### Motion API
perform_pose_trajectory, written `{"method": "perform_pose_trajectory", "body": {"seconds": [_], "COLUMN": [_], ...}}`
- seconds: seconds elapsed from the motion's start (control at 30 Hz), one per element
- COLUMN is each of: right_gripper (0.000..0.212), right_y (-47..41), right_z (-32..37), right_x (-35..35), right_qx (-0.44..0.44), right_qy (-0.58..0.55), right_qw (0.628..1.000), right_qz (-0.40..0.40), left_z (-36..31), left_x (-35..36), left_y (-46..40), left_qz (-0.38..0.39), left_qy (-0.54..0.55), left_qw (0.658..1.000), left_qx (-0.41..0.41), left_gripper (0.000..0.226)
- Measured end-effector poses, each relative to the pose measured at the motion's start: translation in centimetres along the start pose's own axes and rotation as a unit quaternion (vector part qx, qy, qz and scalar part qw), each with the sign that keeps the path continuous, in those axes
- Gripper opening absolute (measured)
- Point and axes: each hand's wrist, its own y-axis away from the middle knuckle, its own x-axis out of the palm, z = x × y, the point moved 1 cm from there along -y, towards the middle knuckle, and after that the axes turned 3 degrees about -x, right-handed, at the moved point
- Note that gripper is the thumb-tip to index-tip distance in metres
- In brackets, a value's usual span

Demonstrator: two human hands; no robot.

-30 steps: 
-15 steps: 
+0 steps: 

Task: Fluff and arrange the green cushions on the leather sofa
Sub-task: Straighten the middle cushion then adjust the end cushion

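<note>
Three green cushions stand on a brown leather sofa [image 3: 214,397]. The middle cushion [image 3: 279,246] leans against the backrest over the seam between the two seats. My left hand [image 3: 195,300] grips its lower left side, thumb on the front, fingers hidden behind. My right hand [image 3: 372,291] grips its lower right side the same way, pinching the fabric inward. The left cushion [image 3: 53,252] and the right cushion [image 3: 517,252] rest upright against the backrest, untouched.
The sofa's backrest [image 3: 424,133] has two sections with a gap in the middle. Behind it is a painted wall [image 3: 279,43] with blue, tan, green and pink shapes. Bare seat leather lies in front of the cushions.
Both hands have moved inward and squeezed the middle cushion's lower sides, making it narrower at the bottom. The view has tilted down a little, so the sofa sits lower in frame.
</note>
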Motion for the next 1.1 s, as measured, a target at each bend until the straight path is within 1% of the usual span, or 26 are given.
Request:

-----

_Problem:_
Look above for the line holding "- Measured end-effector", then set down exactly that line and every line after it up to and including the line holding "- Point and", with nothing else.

_Written answer:_
- Measured end-effector poses, each relative to the pose measured at the motion's start: translation in centimetres along the start pose's own axes and rotation as a unit quaternion (vector part qx, qy, qz and scalar part qw), each with the sign that keeps the path continuous, in those axes
- Gripper opening absolute (measured)
- Point and axes: each hand's wrist, its own y-axis away from the middle knuckle, its own x-axis out of the palm, z = x × y, the point moved 1 cm from there along -y, towards the middle knuckle, and after that the axes turned 3 degrees about -x, right-handed, at the moved point

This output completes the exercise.